L’acte d’incorporation se fait ainsi un moment privilégié de la conversion adulte à la foi, et évoque les engagements du baptême les plus essentiels. En écrivant « DE TOUT CŒUR », qu’a voulu dire saint Jean Eudes ? Nous devons écarter  le fait qu’il s’agirait d’un mot de peu d’importance. Sa théologie du Cœur de Jésus et Marie nous dit avec quelle profondeur il a pris le mot « cœur ». Certainement, il a voulu exprimer ainsi la totalité de la personne qui s’engage. Le cœur biblique qui enferme l’intériorité de la personne responsable qui met au service d’une cause l’ensemble de ses possibilités. Mais qu’est-ce qui empêche de penser que le Père Eudes aurait cherché à évoquer aussi le Cœur de Jésus et Marie ? Quand il explique sa devise, CORDE MAGNO ET ANIMO VOLENTI, il comprend en elle la présence agissante du pouvoir de Jésus et Marie (OC,5, 418 ; 6, 213. 263-265 ; 10, 537)

Considéré en son ensemble, le texte décrit une action qui a son origine en Dieu-Trinité, qui atteint l’homme concret, l’eudiste qui se consacre en Jésus-Christ pour une mission de salut (faire la divine volonté) et retourne à la source dont elle a jailli, au Dieu-Trinité, sous la forme d’une louange et gloire. Dans la première partie du texte (A,B,C,D) cette action descend par Jésus-Christ aux réalités humaines : on la trouve avec l’indignité, le besoin de salut. Elle est médiatisée par l’Eglise (les supérieurs, les constitutions). Elle interroge l’homme et provoque en lui la réponse décidée : JE ME DONNE ; Elle retourne ensuite en chemin montant vers le Père : elle passe par l’homme fidèle, qui s’unit aux saints, à Marie, à Jésus lui-même, pour se transformer en amour, louange et gloire (A’,B’,C’, D’).
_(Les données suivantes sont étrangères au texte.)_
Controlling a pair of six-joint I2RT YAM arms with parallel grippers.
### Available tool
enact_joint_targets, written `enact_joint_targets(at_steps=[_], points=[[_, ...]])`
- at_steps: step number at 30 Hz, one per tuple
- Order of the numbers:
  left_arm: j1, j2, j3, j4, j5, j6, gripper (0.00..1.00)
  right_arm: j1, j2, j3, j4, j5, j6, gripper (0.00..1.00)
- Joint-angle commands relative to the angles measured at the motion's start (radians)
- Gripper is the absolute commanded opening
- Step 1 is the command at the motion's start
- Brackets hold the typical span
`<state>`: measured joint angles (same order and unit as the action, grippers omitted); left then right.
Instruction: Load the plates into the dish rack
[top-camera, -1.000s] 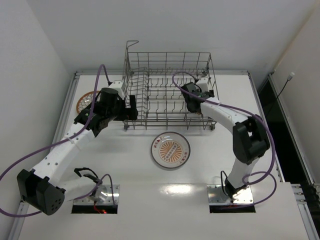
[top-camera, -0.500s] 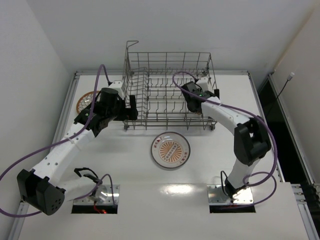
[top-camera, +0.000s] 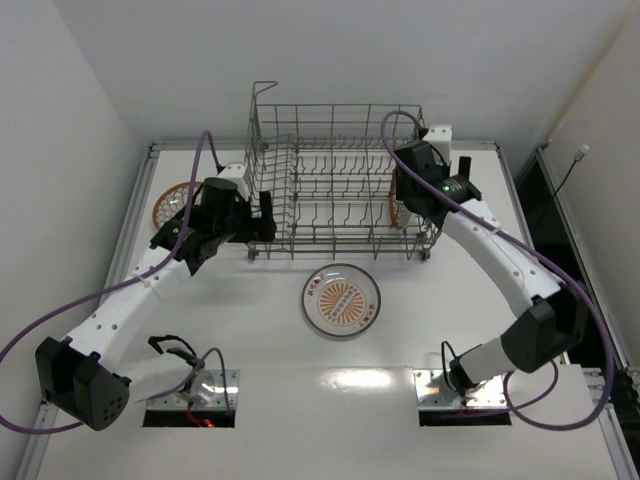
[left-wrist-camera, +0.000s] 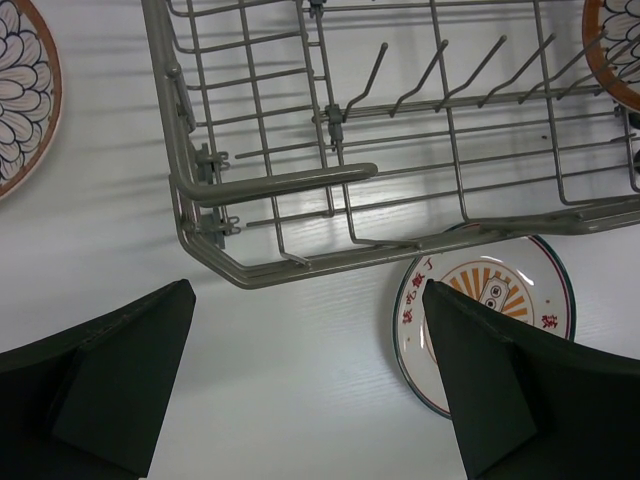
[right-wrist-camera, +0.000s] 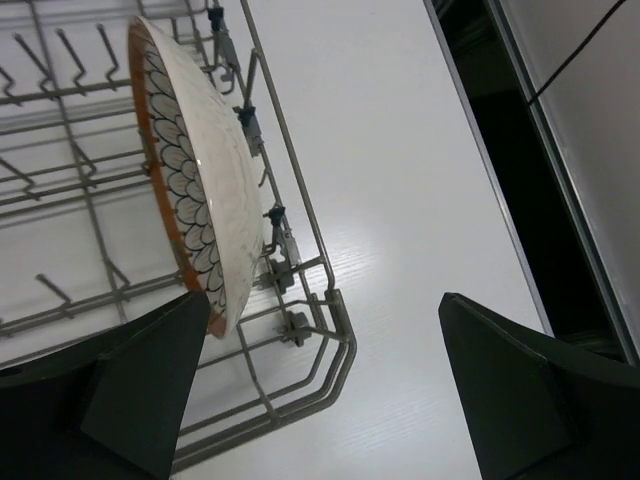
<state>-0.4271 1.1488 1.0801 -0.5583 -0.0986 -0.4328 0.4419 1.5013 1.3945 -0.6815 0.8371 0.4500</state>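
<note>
One petal-lattice plate (right-wrist-camera: 195, 190) stood on edge among the tines at the right end of the dish rack (top-camera: 335, 180), just inside the end wall. Its rim ran front to back, its faces turned toward the rack's two ends, and it leaned a little. The rack's long axis lay left to right across the table (top-camera: 250, 330). The sunburst plate (top-camera: 341, 299) lay flat on the table just in front of the rack, and the other petal plate (top-camera: 172, 203) lay flat off the rack's left end. The right gripper (right-wrist-camera: 325, 297) hung over the rack's near right corner, jaws wide and empty, one finger (right-wrist-camera: 150, 370) close by the standing plate's rim. The left gripper (left-wrist-camera: 307, 290), also spread wide and empty, was at the rack's left front corner.
</note>
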Motion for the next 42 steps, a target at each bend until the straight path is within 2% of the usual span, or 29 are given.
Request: enact_joint_targets(at_steps=[1, 6, 10, 16, 17, 24, 28, 33, 39, 42], points=[[-0.010, -0.009, -0.003, 0.040, -0.010, -0.015, 1.00, -0.003, -0.113, 0.017, 0.013, -0.061, -0.008, 1.00], [-0.010, -0.009, -0.003, 0.049, -0.010, -0.015, 1.00, -0.003, -0.365, -0.096, 0.025, -0.137, 0.013, 1.00], [-0.010, -0.009, -0.003, 0.049, -0.010, -0.015, 1.00, -0.003, -0.525, -0.163, -0.062, -0.203, 0.051, 1.00], [-0.010, -0.061, -0.023, 0.061, -0.030, -0.024, 1.00, -0.003, -0.737, -0.336, -0.173, -0.421, 0.180, 0.96], [-0.010, -0.061, -0.032, 0.061, -0.030, -0.024, 1.00, -0.003, -0.797, -0.406, -0.173, -0.506, 0.246, 0.96], [-0.010, -0.080, -0.071, 0.106, 0.002, -0.069, 1.00, -0.003, -0.975, -0.748, 0.014, -0.879, 0.513, 0.97], [-0.010, -0.089, -0.071, 0.106, 0.002, -0.069, 1.00, -0.003, -1.102, -0.961, 0.091, -0.963, 0.642, 0.98], [-0.010, -0.107, -0.089, 0.087, 0.002, -0.069, 1.00, -0.003, -1.202, -1.143, 0.181, -1.032, 0.760, 0.98], [-0.010, -0.127, -0.100, 0.078, 0.002, -0.069, 1.00, -0.003, -1.237, -1.317, 0.405, -1.106, 0.924, 0.99], [-0.010, -0.136, -0.100, 0.069, -0.007, -0.060, 1.00, -0.012, -1.207, -1.345, 0.465, -1.119, 0.935, 0.98]])
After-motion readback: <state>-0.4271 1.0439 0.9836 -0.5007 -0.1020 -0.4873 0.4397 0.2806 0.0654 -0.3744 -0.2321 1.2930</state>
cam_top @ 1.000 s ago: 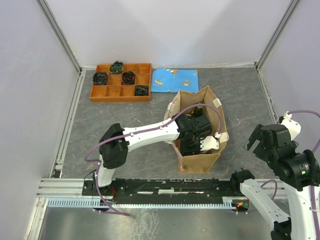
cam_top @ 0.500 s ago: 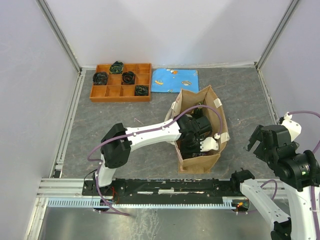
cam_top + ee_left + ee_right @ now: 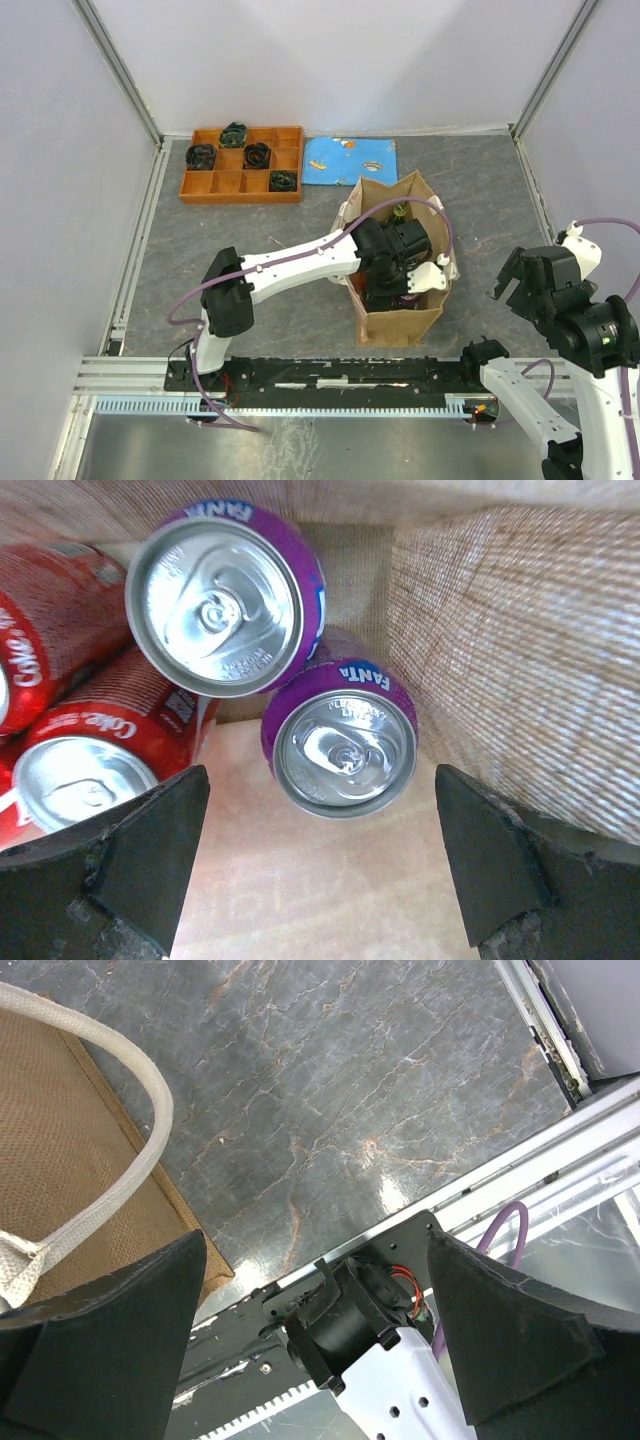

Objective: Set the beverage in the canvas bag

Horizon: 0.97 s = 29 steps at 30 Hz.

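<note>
Spreading wider inside the coarse-woven canvas bag (image 3: 500, 630), the left tool (image 3: 320, 777) is hanging open above a loose purple aluminium can (image 3: 345, 750), while the right tool (image 3: 315, 1247) is gaping open over the veined desk (image 3: 330, 1080).

My fingers (image 3: 120, 870) are black; purple cans (image 3: 225, 605), silver-topped; red cans (image 3: 130, 700), white lettering; tan woven canvas bag (image 3: 510, 650); grey marbled table (image 3: 330, 1080).
</note>
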Available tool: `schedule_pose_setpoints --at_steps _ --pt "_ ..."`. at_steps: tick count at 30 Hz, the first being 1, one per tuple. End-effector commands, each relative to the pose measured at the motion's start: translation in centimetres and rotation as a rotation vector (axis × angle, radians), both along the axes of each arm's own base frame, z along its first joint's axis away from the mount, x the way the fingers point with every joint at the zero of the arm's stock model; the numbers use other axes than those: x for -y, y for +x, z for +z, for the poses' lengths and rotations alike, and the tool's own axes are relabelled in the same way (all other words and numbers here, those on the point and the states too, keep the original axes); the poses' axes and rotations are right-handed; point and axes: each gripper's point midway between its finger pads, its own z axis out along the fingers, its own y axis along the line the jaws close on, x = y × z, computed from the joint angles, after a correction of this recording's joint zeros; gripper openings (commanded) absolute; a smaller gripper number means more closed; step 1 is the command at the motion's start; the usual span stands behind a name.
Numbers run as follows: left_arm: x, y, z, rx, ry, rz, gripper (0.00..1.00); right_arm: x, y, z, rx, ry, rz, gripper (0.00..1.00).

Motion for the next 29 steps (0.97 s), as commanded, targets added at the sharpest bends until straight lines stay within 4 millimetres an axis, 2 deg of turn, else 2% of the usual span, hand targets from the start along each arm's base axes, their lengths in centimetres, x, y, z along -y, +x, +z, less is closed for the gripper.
schedule_pose_setpoints --at_steps 1,8,13,18,20,24,29 --pt "1.1 -0.1 5.7 0.045 -0.129 0.028 0.99 0.1 1.0 1.5 0.055 0.001 -0.02 0.99" --pt "1.7 2.9 10.3 0.096 -0.284 0.172 0.99 0.1 1.2 1.9 0.068 0.003 -0.02 0.99" --pt "1.5 5.5 14.8 0.122 -0.448 0.288 0.99 0.1 1.8 2.6 0.085 -0.004 -0.014 0.99" --pt "0.1 8.4 19.8 0.174 -0.629 0.408 0.99 -0.4 3.0 3.1 0.106 0.004 -0.001 0.99" --pt "-0.6 9.2 21.0 0.19 -0.668 0.442 0.99 -0.7 3.7 3.2 0.112 0.011 0.006 0.99" --pt "-2.3 9.9 22.1 0.217 -0.724 0.476 0.99 -1.3 4.7 3.2 0.121 0.022 0.02 0.99" --pt "-3.4 10.4 21.3 0.224 -0.72 0.54 0.99 -1.6 5.6 2.9 0.119 0.021 0.035 0.99"
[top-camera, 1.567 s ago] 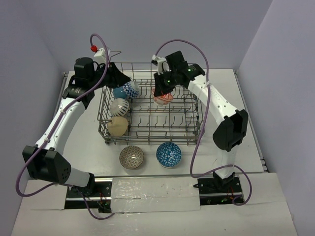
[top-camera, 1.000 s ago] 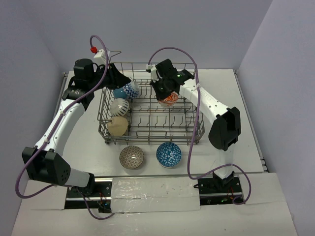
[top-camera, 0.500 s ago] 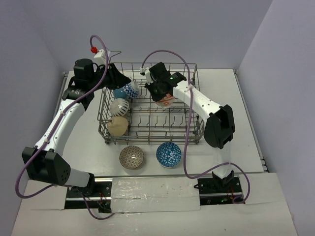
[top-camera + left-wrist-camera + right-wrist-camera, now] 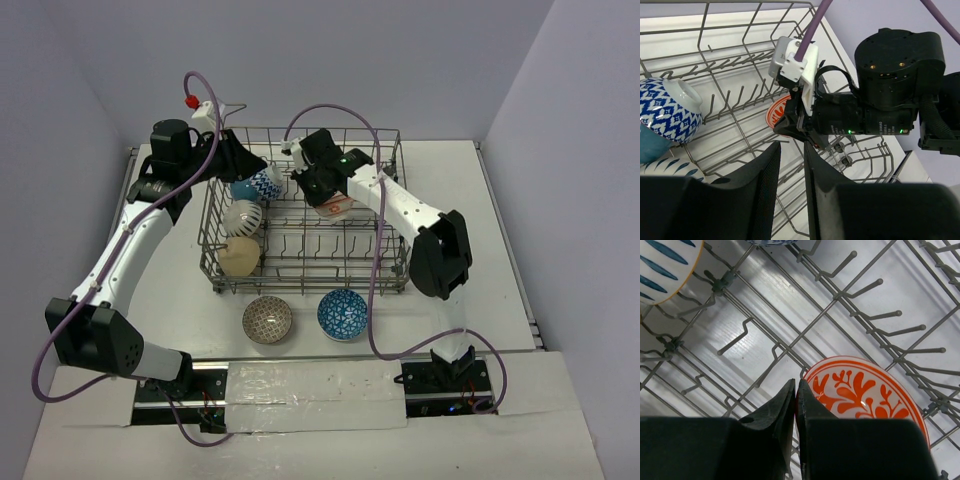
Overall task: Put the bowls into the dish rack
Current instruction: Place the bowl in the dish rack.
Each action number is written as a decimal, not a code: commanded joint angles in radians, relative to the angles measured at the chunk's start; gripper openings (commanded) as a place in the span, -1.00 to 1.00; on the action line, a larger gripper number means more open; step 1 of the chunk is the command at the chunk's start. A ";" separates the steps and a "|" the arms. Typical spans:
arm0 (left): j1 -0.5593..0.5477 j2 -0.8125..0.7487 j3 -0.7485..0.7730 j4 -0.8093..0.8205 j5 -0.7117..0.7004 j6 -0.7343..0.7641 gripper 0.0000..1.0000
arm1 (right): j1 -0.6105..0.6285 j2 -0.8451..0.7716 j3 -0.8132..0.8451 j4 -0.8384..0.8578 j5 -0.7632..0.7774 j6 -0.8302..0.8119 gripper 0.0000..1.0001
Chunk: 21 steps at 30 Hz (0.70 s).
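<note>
Above the rack's far row, the right gripper [image 4: 325, 198] pinches the orange bowl [image 4: 339, 208] inside the dish rack [image 4: 290, 242]. Left wrist: left gripper [image 4: 792, 149] barely parted, empty. Right wrist: bowl among tines [image 4: 875, 315]; released off a slot, it could topple flat

In the dish rack [image 4: 310, 270] I see three bowls [image 4: 243, 215] in a line down the left side, a fourth bowl [image 4: 337, 205] right of them toward the back. Two more bowls [image 4: 268, 319] sit abreast on the table [image 4: 175, 300] before it.
</note>
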 commanded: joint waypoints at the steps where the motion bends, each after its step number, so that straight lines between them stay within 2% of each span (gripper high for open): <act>1: 0.007 0.002 0.016 0.019 0.031 -0.008 -0.38 | -0.001 0.036 -0.002 -0.033 0.019 -0.010 -0.75; 10: 0.007 0.011 0.017 0.013 0.039 -0.008 -0.38 | -0.004 0.045 -0.034 -0.035 0.022 -0.012 -0.69; 14: 0.005 0.023 0.022 0.008 0.047 -0.011 -0.38 | -0.004 0.041 -0.051 -0.030 0.027 -0.013 -0.41; 21: 0.007 0.048 0.034 -0.008 0.082 -0.007 -0.37 | -0.004 0.035 -0.056 -0.014 0.033 -0.005 -0.23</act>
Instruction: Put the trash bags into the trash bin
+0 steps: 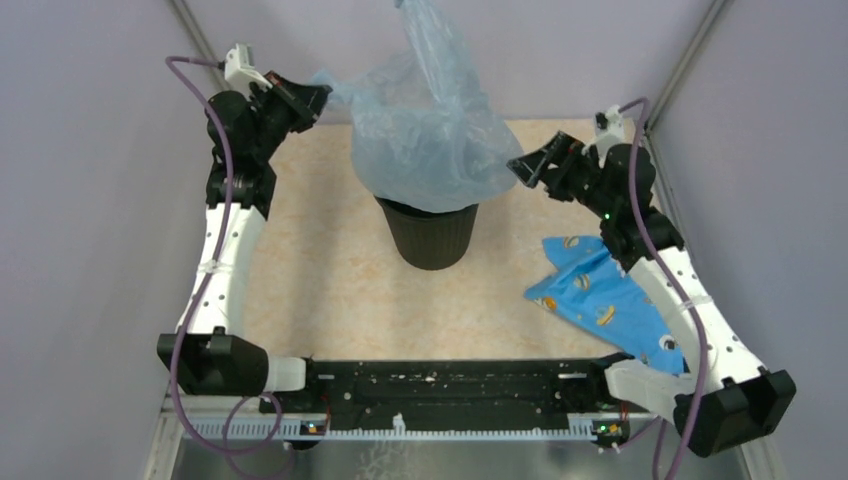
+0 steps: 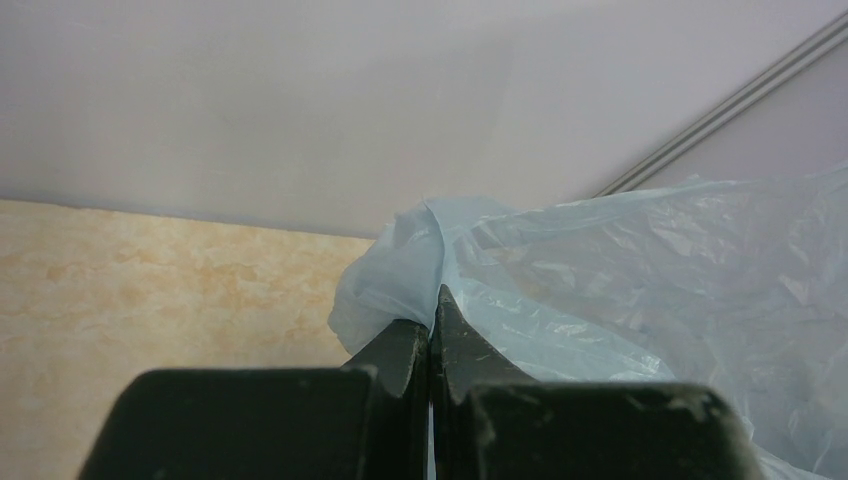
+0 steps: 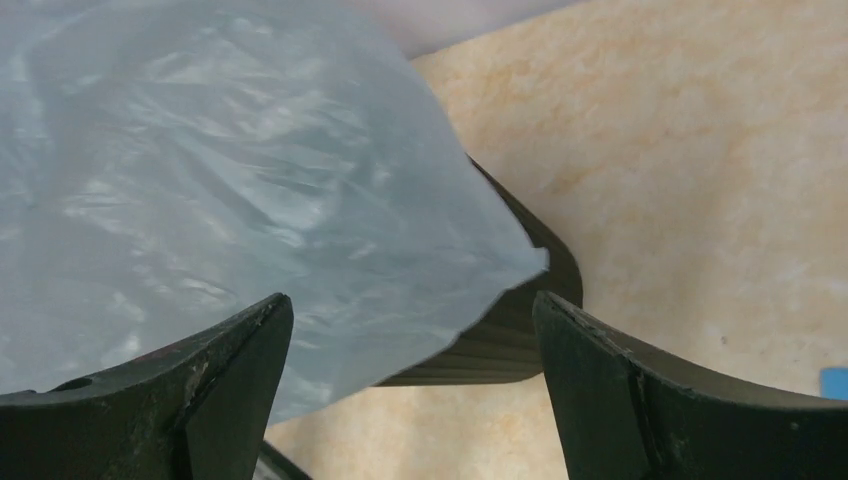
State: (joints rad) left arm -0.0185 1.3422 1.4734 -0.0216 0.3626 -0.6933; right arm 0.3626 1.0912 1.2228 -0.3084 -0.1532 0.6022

Ce mouvement évoque le chemin de l’Incarnation que le Concile a appelé, reprenant l’expression des Pères de l’Eglise, la CONDESCENDANCE divine. C’est également le mouvement de la liturgie dans laquelle se donnent en même temps l’œuvre du salut qui rachète l’homme et le service de la louange et de la gloire de Dieu, par le Seigneur Jésus-Christ. L’acte d’incorporation fait de la vie de l’eudiste une espèce de grande liturgie qui recouvre tout son temps et le donne au service de la gloire de Dieu et du salut du monde. En s’inspirant du chemin de l’Incarnation, cela traduit bien la spiritualité eudiste occupée à vivre en Christ et du Christ et à rendre présents ses états et mystères, en maintenant le regard contemplatif sur la gloire du Père.

Cette action globale se déroule sur l’horizon du monde et de son histoire. De là vient que saint Jean Eudes veut mettre comme témoins « le ciel et la terre », lieu de l’œuvre de Dieu et de sa communication à l’homme. L’acte de celui qui est incorporé n’intéresse pas seulement l’individu et sa famille, la Congrégation, mais encore il s’inscrit dans l’histoire du salut.